■ Task brief
Somewhere below is a line with "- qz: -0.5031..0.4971" and, later, a line with "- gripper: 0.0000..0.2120"; repeat those two lines and all the lines between them, exactly as they are.

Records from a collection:
......
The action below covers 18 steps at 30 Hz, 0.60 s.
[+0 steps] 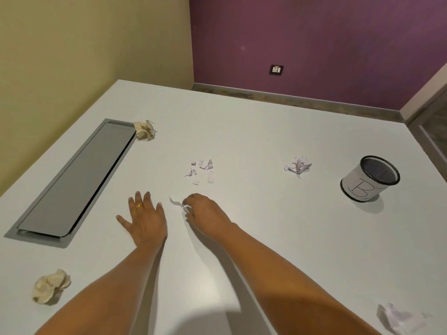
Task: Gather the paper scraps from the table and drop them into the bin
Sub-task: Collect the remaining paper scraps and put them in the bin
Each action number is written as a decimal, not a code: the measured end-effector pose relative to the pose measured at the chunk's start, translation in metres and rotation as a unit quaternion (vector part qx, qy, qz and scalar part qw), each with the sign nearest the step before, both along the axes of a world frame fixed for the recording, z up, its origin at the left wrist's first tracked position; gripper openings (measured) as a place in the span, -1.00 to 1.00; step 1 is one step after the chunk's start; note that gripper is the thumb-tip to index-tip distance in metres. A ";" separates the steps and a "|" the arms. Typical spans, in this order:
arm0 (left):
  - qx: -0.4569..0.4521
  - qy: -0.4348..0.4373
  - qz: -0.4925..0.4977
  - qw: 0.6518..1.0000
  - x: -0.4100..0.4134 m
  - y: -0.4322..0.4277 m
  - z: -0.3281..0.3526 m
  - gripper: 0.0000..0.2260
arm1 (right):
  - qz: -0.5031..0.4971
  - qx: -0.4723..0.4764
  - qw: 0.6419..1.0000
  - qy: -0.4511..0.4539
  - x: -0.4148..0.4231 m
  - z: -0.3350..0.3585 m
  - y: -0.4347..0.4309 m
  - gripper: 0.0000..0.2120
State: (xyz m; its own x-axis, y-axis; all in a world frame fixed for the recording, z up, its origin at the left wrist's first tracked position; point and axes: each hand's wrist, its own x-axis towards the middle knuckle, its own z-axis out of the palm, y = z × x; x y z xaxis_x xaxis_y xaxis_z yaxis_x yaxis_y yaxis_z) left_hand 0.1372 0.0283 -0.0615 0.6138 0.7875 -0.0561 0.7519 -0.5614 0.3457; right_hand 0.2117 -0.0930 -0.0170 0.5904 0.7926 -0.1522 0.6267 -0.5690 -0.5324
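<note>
On table [266,141] centre, right grip [205,211] pinching scrap [175,201], bin [370,177] near right edge

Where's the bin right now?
In the head view the bin stands upright on the right side of the table, just right of a white crumpled paper ball.

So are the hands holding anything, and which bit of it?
The right hand pinches a small paper scrap; its grip is on the scrap's right end. The left hand lies flat on the table, holding nothing.
</note>
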 end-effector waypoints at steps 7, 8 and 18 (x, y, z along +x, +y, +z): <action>0.022 0.018 -0.003 1.000 0.014 -0.007 -0.006 -0.58 | -0.095 -0.012 0.995 -0.010 0.006 -0.018 0.023 -0.47; 0.024 0.021 -0.002 1.000 0.014 -0.007 -0.007 -0.58 | -0.107 -0.015 0.994 0.000 0.008 -0.018 0.025 -0.43; 0.034 0.031 0.002 0.999 0.016 -0.008 -0.008 -0.58 | -0.094 -0.007 0.993 0.067 0.012 -0.025 0.040 -0.43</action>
State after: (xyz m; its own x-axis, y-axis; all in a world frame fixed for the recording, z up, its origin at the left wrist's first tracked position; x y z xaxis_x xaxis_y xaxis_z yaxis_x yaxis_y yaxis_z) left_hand 0.1532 0.0199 -0.0691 0.6077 0.7931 -0.0411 0.7731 -0.5789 0.2591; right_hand 0.2239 -0.0528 -0.0415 0.7022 0.6671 -0.2486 0.4327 -0.6772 -0.5951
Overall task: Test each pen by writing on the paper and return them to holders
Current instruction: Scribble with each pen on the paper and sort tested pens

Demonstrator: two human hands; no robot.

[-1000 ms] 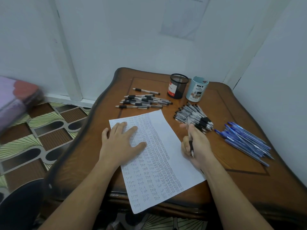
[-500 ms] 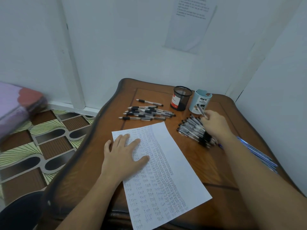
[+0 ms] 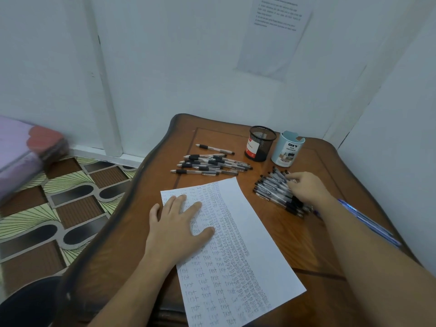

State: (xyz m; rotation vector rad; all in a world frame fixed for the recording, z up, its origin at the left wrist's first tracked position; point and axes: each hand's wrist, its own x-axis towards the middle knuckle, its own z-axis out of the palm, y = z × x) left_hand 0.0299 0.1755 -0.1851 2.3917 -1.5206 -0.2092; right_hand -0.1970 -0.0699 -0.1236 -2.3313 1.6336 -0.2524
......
■ Output of the exercise
  - qz: -0.5031..0.4971
  - qx: -0.4723..0.4764
  - qw: 0.6419..1.0000
  - qy: -0.4511..0.4539
  - x: -0.4148..0.4231 m
  - z: -0.3350..0.3585 m
  - y: -0.4347..0.4309 m
  - gripper: 0.0000..0.2120

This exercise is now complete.